▸ **Exercise requirements**: Beneath this line is the data. Output exactly the lines from the line with "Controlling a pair" to the line with "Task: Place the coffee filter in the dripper", both ends included, and nothing more.

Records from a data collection
========
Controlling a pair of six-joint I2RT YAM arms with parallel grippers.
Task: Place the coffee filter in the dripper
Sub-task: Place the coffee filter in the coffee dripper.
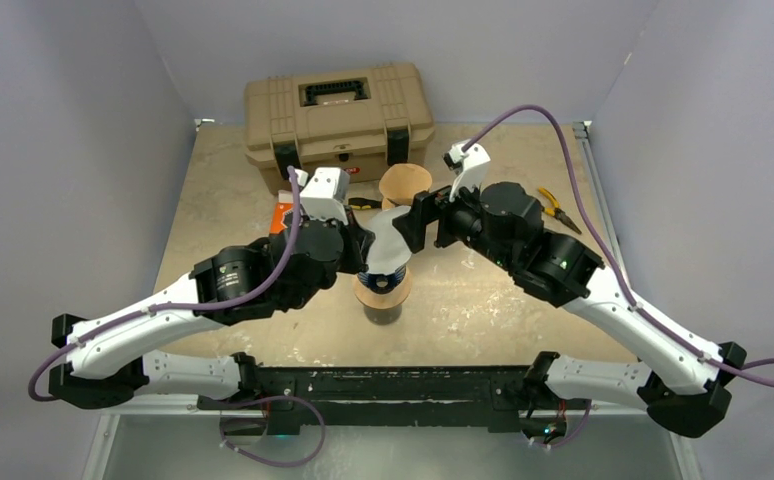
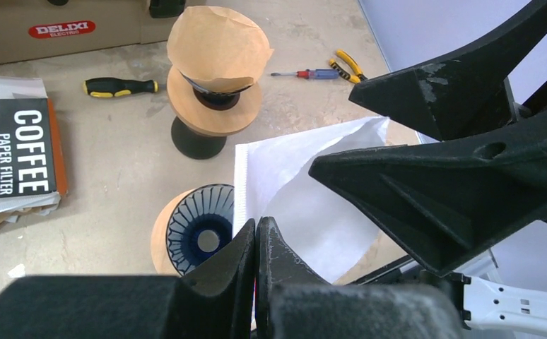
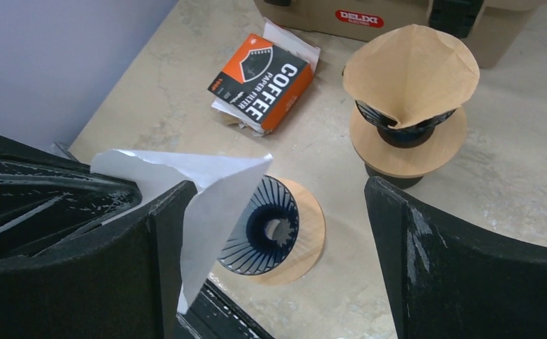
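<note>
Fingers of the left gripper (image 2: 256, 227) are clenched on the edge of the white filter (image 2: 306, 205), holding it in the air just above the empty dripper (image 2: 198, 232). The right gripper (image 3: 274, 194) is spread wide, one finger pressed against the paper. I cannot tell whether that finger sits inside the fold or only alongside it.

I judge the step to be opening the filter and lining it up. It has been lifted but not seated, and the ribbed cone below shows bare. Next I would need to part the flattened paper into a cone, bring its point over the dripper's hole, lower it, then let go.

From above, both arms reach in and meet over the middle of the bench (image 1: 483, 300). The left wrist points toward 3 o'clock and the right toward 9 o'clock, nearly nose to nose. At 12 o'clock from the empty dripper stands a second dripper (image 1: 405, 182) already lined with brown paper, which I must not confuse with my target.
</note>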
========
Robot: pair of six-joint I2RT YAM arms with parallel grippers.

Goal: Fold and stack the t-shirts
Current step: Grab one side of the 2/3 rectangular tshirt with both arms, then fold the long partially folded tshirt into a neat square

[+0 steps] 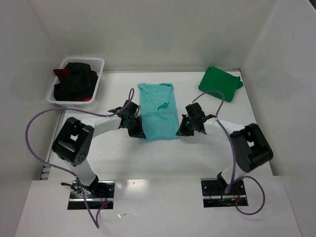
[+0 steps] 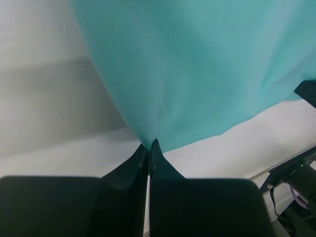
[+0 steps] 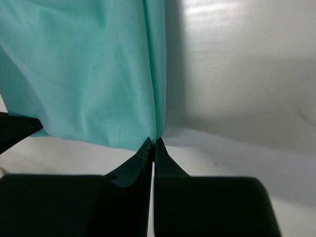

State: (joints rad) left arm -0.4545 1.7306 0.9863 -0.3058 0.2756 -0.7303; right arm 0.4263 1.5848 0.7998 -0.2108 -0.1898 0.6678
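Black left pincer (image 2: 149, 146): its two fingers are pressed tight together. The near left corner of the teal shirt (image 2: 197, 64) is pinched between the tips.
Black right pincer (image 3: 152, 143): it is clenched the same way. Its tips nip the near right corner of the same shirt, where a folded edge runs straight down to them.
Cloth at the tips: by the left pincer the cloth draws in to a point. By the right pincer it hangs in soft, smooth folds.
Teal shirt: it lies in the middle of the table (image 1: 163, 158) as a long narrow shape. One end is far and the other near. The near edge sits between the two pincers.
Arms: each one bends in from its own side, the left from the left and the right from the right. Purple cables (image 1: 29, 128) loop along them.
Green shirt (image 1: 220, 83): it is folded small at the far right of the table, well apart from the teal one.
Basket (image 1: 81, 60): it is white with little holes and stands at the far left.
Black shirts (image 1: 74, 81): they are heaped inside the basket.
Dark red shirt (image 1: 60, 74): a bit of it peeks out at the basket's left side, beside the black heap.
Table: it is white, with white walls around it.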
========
▸ **Response to this task**:
Controlling a pair of six-joint I2RT YAM arms with parallel grippers.
Task: Place the coffee filter in the dripper

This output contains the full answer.